Exercise goal
Would you reproduce exactly the lines below from the one holding "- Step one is" through the one holding "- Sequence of", inclusive, and no others?

──────────────────────────────

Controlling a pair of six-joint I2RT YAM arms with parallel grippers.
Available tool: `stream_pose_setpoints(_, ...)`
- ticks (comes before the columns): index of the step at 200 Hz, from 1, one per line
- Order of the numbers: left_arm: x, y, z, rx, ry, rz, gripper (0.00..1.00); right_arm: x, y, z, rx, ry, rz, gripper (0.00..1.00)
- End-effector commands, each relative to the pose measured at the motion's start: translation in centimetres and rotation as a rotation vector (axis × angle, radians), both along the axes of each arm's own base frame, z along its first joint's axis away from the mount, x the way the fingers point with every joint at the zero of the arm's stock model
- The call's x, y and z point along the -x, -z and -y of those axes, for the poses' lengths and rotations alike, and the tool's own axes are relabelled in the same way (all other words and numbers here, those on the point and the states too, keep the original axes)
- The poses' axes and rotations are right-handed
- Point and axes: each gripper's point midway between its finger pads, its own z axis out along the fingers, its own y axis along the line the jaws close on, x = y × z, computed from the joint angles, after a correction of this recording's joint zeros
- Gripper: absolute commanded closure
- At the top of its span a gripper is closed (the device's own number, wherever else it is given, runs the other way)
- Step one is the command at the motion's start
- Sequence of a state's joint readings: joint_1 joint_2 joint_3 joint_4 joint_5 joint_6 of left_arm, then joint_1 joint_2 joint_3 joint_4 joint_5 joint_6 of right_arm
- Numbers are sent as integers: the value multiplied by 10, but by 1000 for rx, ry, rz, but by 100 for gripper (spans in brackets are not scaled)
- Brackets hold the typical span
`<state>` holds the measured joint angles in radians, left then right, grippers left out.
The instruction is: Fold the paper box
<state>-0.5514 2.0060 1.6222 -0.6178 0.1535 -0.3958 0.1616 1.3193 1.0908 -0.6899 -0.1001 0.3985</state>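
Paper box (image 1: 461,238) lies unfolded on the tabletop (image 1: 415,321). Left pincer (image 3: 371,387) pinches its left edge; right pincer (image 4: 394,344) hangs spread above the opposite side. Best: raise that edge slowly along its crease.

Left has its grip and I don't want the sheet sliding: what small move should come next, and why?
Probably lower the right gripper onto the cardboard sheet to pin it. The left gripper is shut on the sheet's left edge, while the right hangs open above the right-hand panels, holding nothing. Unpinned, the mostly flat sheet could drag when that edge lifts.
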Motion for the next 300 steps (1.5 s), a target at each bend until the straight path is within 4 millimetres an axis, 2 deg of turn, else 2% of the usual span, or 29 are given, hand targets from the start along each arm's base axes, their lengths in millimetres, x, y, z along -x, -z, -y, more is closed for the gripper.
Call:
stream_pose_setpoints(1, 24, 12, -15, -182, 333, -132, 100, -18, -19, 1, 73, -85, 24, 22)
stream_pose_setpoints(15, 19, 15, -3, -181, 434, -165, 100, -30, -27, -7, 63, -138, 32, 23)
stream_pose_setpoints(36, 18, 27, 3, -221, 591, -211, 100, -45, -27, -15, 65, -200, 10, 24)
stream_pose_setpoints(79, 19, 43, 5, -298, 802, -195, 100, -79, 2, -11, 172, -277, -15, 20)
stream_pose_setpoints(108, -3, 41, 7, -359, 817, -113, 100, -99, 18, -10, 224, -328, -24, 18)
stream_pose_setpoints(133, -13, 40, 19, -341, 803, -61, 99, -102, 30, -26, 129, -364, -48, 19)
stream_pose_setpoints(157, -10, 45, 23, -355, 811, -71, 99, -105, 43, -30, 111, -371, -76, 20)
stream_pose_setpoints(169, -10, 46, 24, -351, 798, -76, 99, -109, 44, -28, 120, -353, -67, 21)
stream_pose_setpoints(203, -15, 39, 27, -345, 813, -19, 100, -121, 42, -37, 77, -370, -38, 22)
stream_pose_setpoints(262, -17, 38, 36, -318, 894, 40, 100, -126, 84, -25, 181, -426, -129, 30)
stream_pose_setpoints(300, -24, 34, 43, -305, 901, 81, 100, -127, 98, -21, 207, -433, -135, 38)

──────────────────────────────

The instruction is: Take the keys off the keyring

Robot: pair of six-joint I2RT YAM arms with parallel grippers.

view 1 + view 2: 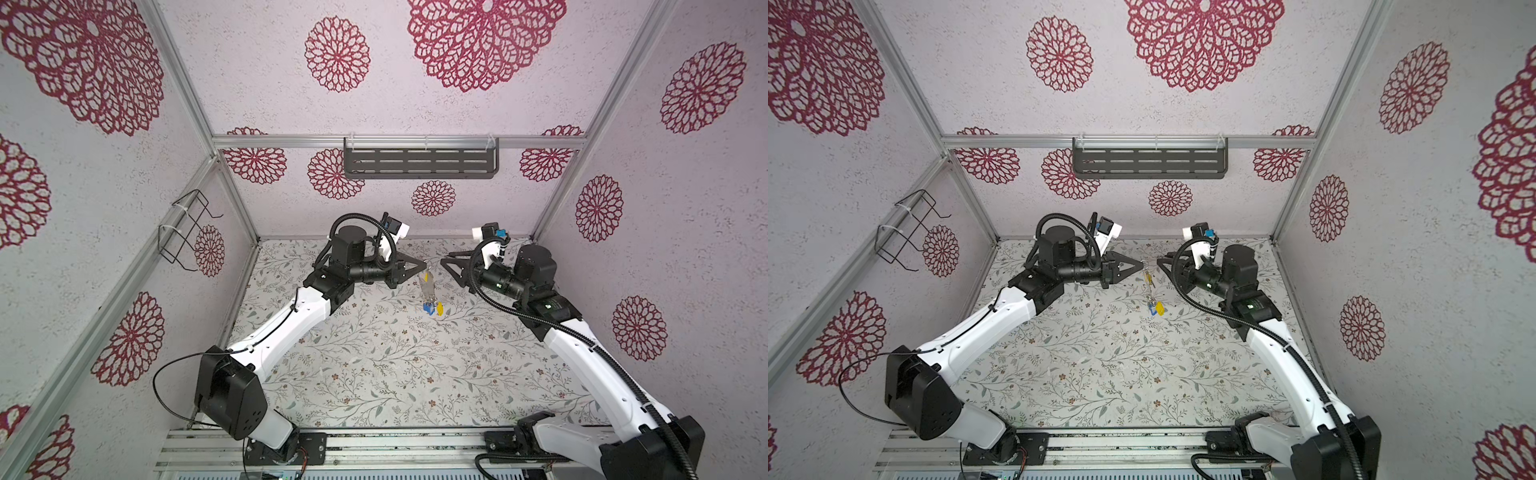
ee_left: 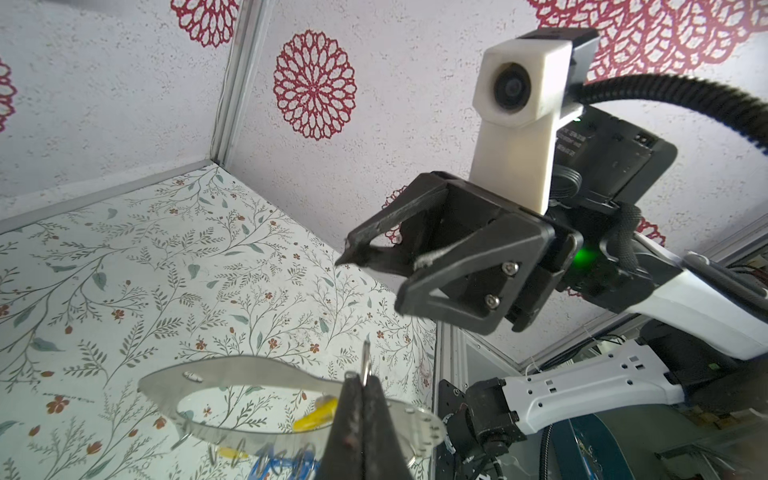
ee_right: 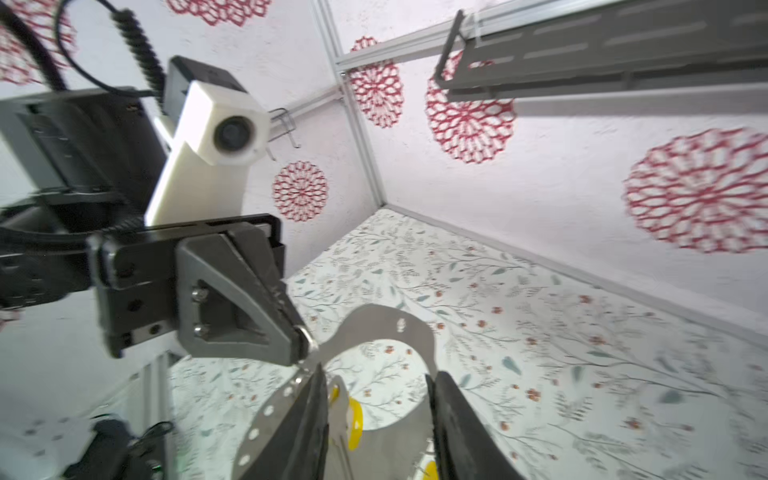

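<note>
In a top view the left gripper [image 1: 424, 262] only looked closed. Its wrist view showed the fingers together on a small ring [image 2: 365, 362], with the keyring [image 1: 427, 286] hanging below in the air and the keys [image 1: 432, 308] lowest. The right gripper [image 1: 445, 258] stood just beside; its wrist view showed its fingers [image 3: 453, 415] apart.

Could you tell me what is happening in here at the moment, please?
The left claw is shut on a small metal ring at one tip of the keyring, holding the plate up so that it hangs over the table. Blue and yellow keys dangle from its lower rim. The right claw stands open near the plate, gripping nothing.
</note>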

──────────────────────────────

Solved exercise
- Step one is the command at the motion's start
- Sequence of a state's joint readings: joint_1 joint_2 joint_3 joint_4 joint_5 joint_6 of left_arm, then joint_1 joint_2 joint_3 joint_4 joint_5 joint_6 of right_arm

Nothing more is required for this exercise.